Годунов повернулся. Лицо было усталым.
— Нравится тебе при дворе, брат Григорий? Устроился? Пришёлся ко двору, как ключ к замку?
— Я здесь не для своей прихоти, ваша светлость. Государь призвал.
— Государь… — Борис медленно прошелся по комнате. — Государь — дитя. Доброе, благочестивое, но дитя. Он видит в тебе утешителя. Друга. А ты… кто ты, брат Григорий?
Григорий молчал.
— Я проверял, — продолжал Годунов, останавливаясь перед ним. — Из-под Устюга, говоришь? Никто о тебе там не слыхал. Ни в одном монастыре. Появился из ниоткуда. Говоришь книжно, а руки… не мозолисты. Не пахал ты землю. Не воевал. Кто ты? Польский шпион? Шведский? Или просто авантюрист, что решил поймать рыбку в мутной воде?
— Я слуга царю и России, — твёрдо сказал Григорий.
— России? — Борис усмехнулся, и в его глазах вспыхнул холодный огонь. — А я что? Я ей не служу? Я, что ли, не укрепляю это государство из последних сил, пока царь кормит голубей? Ты думаешь, я не вижу, что ты делаешь? Ты не укрепляешь. Ты раскачиваешь лодку. Ты настраиваешь слабого царя против сильного правителя. И твои благочестивые речи о милостыне… они ведут к одному — к ослаблению казны, к росту моего недовольства среди бояр, которые не хотят платить новые подати. Ты сеешь хаос, брат Григорий. Хаос под маской благочестия.

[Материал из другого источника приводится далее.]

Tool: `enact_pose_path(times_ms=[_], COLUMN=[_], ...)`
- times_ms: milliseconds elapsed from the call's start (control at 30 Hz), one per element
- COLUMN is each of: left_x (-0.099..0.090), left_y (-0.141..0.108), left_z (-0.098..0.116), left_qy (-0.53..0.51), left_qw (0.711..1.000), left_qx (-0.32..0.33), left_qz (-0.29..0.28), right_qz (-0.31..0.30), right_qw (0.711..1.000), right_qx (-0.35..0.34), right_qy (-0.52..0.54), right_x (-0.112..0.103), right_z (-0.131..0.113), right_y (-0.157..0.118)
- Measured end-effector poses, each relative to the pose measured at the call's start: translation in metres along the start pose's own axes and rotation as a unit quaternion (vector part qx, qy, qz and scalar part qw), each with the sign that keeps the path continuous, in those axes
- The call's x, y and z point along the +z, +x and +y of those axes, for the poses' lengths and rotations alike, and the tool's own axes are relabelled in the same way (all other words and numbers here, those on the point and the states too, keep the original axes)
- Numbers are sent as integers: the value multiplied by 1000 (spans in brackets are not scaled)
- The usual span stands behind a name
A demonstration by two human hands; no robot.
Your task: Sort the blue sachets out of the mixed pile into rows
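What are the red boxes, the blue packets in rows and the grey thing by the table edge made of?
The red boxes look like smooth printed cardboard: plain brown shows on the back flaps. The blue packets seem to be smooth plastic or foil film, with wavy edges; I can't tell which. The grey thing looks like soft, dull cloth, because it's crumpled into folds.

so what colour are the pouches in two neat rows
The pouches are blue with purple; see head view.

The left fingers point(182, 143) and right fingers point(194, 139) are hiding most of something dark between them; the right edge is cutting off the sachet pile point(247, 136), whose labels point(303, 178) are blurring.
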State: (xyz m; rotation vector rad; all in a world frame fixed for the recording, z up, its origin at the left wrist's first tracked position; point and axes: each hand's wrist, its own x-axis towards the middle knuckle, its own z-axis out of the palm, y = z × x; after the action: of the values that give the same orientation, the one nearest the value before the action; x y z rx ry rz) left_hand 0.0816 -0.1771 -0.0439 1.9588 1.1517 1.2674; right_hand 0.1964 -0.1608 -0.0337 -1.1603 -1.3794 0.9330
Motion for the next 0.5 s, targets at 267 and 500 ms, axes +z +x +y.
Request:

Он наклонился к самому лицу Григория.
— Я тебя предупреждаю. Один раз. Потом будет поздно. Оставь государственные дела тем, кто в них смыслит. Сиди в своей келье, молись, утешай царя. И останешься цел. В противном случае… — он не договорил, но смысл был ясен.
Григорий поднялся. Сердце бешено колотилось, но голос был спокоен.
— Я услышал вас, Борис Фёдорович. Но буду говорить то, что считаю нужным. Ради спасения этой земли. А там… будь что будет.
Он повернулся и вышел, чувствуя на спине горящий взгляд человека, который впервые встретил того, кого не мог ни купить, ни запугать.
Выйдя на воздух, Григорий глубоко вдохнул. Он победил и в этой схватке. Но понимал: Годунов не простит. Следующая атака будет смертельной.
И впервые он подумал, что, возможно, его миссия — не только предотвратить Смуту, но и переиграть в этой смертельной игре самого Бориса Годунова. Ценой собственной жизни.